Thermopower in oxide heterostructures: The importance of being multiple-band conductors

We combine transport experiments, advanced ab initio calculations, and model analysis to determine the thermoelectric power in the two-dimensional electron gas formed at the paradigmatic oxide interface SrTiO${}_3$/LaAlO${}_3$. We demonstrate that contrary to popular expectation, quantum confinement does not enhance the thermoelectric power of the electron gas at this interface with respect to its corresponding three-dimensional case. Our analysis directly relates the thermopower behavior to band structure characteristics typical of the oxide heterostructure (i.e., on-site and intersite band splitting), furnishing general interpretive prescriptions to search for oxide heterostructures with improved thermoelectric capabilities.

Figure 1

Calculated STO/LAO Ti $t_{2g}$ bands for (left) the metallic, fully compensated interface (charged by $Q=1/2$ el/unit area, equivalent to $n_s=3.2\times {10}^{14}$ cm${}^{-2}$), and (right) the undoped, insulating interface.
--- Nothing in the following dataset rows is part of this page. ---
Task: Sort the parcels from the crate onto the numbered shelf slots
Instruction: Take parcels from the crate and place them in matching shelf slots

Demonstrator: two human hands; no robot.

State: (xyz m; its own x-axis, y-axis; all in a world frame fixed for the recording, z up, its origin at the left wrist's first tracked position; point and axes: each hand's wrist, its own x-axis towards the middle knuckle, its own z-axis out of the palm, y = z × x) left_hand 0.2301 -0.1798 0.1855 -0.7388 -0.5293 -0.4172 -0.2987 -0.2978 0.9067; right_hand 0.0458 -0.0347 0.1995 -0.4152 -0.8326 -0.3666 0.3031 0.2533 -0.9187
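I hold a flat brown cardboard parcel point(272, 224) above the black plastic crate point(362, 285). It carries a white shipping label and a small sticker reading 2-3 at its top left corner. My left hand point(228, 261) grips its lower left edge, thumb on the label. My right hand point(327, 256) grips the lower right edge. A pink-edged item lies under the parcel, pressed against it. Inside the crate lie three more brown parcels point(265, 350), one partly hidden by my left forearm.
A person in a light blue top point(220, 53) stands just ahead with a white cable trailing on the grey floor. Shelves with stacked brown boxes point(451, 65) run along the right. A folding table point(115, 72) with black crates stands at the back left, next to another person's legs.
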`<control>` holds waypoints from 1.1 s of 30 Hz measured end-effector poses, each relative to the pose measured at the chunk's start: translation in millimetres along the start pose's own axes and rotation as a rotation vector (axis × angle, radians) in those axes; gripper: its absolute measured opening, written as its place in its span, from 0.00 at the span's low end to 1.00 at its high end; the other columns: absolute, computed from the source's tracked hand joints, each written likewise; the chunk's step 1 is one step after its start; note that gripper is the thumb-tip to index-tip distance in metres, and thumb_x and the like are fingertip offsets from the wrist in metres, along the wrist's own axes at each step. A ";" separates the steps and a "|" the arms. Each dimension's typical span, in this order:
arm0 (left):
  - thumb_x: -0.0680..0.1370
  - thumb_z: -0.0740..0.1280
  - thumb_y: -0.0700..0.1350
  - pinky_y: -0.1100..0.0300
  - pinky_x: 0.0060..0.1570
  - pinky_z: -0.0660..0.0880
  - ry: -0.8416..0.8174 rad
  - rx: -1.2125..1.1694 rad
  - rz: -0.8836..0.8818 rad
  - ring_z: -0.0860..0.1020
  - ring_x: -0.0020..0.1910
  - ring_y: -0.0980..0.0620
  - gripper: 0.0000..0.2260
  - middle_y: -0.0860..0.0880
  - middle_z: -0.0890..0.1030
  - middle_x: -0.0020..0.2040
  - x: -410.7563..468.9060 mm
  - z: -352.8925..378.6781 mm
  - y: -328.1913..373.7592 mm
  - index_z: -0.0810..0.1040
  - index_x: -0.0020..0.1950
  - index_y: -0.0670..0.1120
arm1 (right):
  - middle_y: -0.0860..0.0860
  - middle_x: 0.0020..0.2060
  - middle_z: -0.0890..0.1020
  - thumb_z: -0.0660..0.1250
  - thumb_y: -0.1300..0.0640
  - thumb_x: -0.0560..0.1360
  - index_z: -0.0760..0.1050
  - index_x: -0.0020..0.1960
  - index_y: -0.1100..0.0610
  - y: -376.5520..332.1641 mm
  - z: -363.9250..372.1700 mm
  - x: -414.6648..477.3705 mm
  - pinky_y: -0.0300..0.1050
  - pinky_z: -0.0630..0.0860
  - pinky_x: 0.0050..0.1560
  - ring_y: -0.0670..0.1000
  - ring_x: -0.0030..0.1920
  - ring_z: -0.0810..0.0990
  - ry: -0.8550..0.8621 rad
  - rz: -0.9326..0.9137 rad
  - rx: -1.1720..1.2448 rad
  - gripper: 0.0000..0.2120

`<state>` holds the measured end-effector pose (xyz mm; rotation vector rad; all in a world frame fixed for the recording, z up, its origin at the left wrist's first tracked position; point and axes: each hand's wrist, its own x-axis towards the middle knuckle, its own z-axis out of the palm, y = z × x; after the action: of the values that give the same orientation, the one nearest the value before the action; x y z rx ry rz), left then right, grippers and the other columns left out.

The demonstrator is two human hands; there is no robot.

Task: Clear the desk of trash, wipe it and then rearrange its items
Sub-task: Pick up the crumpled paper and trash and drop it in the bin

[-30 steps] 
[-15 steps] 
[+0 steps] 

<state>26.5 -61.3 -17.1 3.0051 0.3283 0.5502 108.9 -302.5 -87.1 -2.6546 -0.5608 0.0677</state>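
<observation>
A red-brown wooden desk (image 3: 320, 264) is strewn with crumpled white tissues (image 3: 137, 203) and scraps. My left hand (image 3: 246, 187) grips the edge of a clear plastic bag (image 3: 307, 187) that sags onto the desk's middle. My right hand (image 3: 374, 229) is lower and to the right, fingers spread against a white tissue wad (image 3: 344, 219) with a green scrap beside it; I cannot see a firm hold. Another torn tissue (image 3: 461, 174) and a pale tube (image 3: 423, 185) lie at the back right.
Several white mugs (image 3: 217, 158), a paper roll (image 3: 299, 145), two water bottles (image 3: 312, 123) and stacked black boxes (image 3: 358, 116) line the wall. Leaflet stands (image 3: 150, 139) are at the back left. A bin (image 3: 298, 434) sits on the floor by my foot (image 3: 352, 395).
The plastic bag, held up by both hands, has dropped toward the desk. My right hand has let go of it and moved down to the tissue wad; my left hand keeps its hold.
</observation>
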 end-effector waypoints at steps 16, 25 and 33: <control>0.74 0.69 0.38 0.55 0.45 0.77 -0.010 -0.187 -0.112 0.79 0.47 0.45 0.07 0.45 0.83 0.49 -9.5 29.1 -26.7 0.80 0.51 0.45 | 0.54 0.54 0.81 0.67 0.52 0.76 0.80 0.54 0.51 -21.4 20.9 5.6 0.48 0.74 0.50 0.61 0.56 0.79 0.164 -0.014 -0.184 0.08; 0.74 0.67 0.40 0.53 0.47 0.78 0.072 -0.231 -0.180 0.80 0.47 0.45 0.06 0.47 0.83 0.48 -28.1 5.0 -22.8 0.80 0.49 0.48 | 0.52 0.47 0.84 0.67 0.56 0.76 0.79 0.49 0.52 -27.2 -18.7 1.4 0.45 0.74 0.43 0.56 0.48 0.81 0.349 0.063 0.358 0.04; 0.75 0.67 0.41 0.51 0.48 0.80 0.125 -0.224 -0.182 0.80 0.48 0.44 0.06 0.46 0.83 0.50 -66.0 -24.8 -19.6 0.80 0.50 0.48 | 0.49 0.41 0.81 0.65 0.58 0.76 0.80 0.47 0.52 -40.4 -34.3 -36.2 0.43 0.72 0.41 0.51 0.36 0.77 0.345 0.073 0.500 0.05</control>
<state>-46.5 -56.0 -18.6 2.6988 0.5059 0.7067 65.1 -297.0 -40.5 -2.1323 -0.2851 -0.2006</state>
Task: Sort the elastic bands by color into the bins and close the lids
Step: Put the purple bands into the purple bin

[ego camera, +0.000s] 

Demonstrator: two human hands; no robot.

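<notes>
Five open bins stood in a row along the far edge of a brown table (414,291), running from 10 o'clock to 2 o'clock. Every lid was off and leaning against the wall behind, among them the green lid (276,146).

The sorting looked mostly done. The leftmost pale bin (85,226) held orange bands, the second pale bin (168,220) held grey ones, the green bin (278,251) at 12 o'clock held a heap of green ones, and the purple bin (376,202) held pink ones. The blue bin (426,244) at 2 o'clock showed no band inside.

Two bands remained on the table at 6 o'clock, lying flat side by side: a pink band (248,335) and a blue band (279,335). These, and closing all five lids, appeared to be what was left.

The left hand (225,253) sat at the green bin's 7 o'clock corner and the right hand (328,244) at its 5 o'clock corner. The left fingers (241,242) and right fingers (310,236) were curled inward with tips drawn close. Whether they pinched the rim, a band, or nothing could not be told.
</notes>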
They represent two physical situations of a LAO thickness larger and smaller, respectively, than the threshold value necessary for the occurrence of the insulating metal transition. The zero is set to the Fermi energy on the left and to the band bottom on the right. $\Delta t_{2g}$ is the on-site $d_{xy}-(d_{xz},d_{yz})$ orbital splitting, $m_l=0.7m_e$, and $m_h=8.8m_e$ light and heavy electron masses.

Figure 2

2DEG sheet resistivity (${\rho }_s$), STO bulk resistivity ($\rho$), and Seebeck coefficient ($S$) measured (EXPT, left panels) and calculated (BBT, right) for a 5 u.c. STO/LAO interface (solid black lines) and several $n$-doped STO bulk samples. The Hall-measured concentrations are $n_s=2.4\times {10}^{13}$ cm${}^{-2}$ for the STO/LAO sample and $n_{3\text{D}}={10}^{21}$ cm${}^{-3}$ (long-dashed), $3\times {10}^{20}$ cm${}^{-3}$ (dash-dotted), and $2\times {10}^{19}$ cm${}^{-3}$ (dotted) for the STO samples. For the interface, two calculated values (2DEG${}_0$) and (2DEG${}_{1/2}$) are reported, corresponding to the band structure of the insulating and fully compensated interfaces, respectively. The 2DEG thickness establishing the 2D-3D equivalence is indicated as $L_{\text{eq}}$.

Figure 3

Total and band-by-band $t_{2g}$ conductivity (left panels) and thermopower (right panels) in the $x$ direction as a function of the total charge of the well $Q$, calculated using the multiband model described in Sec. 2c for the cases illustrated schematically in the right panels. From top to bottom: (a) the 3D case; (b) the 2D $t_{2g}$-degenerate case; (c) the 2D case plus a $d_{xy}-(d_{xz},d_{yz})$ band splitting of 0.1 eV; (d) the 2D case with intersite $d_{xy}$ bands split according to the ab initio calculated STO/LAO band structure for $Q=1/2$.